When selections depend on systematics, the SysReadSelectionHandle
automatically manages decoration name variants with the _%SYS% suffix
pattern (e.g. mySelection_JET_Resolution__1up). The handle internally
caches accessors per systematic set for efficient access. For details on
systematic handling, see the Systematics Handling page.
In general for an object level algorithm you will want to define a preselection, that allows upstream algorithms to skip objects. Even if you expect to run first this is considered good practice. That looks something like:
SysReadSelectionHandle m_preselection {this, "preselection", "", "the preselection to apply"};
for (xAOD::Muon *muon : *muons)
{
if (m_preselection.getBool (*muon, sys))
{
...
} else
{
...
}
}
else branch is very important. Even for skipped objects
you will generally have to write out all the decorations your algorithm
would set.
An empty preselection string (the default if not configured) means no preselection is applied - all objects pass. This is implemented via a special null accessor that always returns true, allowing algorithms to run on all objects in the container.
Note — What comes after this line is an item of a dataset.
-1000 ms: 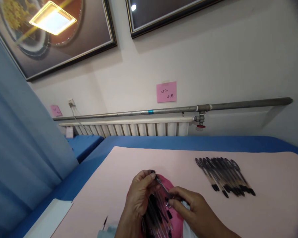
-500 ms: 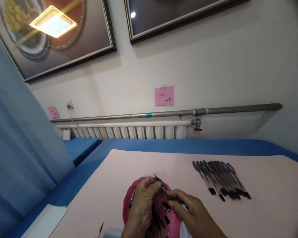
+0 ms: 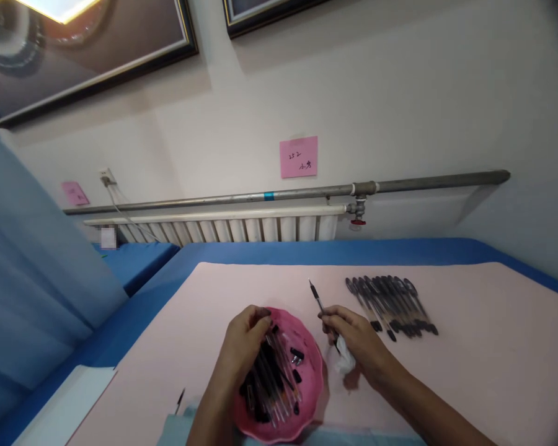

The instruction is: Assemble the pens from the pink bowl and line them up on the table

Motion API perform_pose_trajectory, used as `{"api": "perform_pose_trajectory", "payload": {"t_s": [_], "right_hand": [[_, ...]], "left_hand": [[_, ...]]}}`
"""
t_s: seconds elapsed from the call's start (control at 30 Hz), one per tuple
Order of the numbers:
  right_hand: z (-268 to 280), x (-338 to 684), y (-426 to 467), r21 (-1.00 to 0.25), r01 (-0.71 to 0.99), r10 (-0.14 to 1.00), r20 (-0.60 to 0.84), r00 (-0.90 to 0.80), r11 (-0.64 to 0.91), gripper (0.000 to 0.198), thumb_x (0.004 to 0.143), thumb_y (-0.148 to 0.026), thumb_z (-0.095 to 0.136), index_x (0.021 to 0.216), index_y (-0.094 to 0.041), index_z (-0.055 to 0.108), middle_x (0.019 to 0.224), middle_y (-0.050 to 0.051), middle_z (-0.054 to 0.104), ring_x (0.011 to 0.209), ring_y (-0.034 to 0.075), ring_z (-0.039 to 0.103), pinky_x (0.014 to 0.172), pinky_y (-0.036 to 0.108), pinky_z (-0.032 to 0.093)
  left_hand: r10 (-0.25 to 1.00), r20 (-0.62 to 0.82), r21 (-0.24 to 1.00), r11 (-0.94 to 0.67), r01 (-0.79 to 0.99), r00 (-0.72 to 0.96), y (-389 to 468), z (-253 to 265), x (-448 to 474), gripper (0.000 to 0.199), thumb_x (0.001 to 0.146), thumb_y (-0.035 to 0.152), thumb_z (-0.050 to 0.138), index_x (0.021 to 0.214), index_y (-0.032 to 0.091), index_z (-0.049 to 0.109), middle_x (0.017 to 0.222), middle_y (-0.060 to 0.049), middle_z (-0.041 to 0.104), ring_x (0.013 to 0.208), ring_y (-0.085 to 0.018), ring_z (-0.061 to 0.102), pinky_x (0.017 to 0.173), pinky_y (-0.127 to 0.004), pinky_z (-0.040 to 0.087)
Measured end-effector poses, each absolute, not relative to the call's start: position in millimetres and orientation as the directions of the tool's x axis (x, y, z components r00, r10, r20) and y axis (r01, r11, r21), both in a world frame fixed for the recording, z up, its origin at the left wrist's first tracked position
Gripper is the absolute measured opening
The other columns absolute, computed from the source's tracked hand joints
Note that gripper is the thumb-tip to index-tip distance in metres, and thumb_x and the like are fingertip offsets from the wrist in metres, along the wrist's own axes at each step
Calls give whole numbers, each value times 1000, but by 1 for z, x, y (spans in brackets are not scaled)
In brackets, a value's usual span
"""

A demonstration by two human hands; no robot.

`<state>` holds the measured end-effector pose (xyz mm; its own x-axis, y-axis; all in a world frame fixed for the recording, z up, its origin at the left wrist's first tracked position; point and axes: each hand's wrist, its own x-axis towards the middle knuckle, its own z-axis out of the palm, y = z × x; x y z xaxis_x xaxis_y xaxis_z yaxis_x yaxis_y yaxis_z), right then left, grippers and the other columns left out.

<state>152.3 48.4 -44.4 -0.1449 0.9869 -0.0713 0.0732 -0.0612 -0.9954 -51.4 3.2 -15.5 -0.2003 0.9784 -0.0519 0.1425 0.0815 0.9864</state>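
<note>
A pink bowl [image 3: 312, 396] with a scalloped rim holds clear pen barrels [image 3: 272, 384], black caps [image 3: 297, 354] and other small dark parts. Over the bowl's far left rim is my left hand [image 3: 248, 331], thumb and fingers pinched together; whatever they may hold is hidden. To the right of the bowl, my right hand [image 3: 348, 328] grips a pen [image 3: 315, 293] with a black rubber grip, its bare tip pointing up and away. A crumpled white tissue [image 3: 344, 359] hangs under the same hand. Beyond it, several capped pens [image 3: 385, 303] lie side by side in a row.
Pink paper [image 3: 483, 347] covers the blue table [image 3: 335, 251]. A loose pen piece [image 3: 180, 399] and light blue cloth [image 3: 179, 427] are near the front edge. White sheets [image 3: 65, 402] lie at left beside a blue curtain [image 3: 32, 297]. A radiator [image 3: 260, 230] and pipe stand behind.
My hands have come apart. The right hand has moved right with the pen, off the bowl; the left has stayed over the bowl's left side. The camera view has tilted down.
</note>
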Motion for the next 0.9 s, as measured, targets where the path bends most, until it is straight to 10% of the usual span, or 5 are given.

For writing out selections there is the ISelectionWriteAccessor,
SelectionWriteHandle, or SysWriteSelectionHandle that have analogous
functionality. Though (for boolean selections) you can also just write
out a char type decoration normally, and then register it with an
added ,as_char in the configuration. Since there are no logic
expressions when writing, a lot of the selection accessor mechanism goes
unused.
If you have a selection tool that gives you an AcceptData bit mask
described via an AcceptInfo, you will need the ISelectionNameSvc in
your algorithm:
ServiceHandle<ISelectionNameSvc> m_nameSvc {"SelectionNameSvc", "MuonSelectionAlg"};
initialize:
if (!m_nameSvc.empty())
{
ANA_CHECK (m_nameSvc.retrieve());
ANA_CHECK (m_nameSvc->addAcceptInfo (m_muonsHandle.getNamePattern(),
m_selectionHandle.getLabel(), m_selectionTool->getAcceptInfo()));
}
execute pass out the selection via setBits:
m_selectionHandle.setBits (*muon, selectionFromAccept (m_selectionTool->accept (*muon)), sys);
Notes from the Developers¶
It should be acknowledged that the selection handling as we have it today is a significant evolution of the original design to meet user requirements. As such some aspects are not how we would have build them if we started from scratch, and further redesigns may be needed in the future.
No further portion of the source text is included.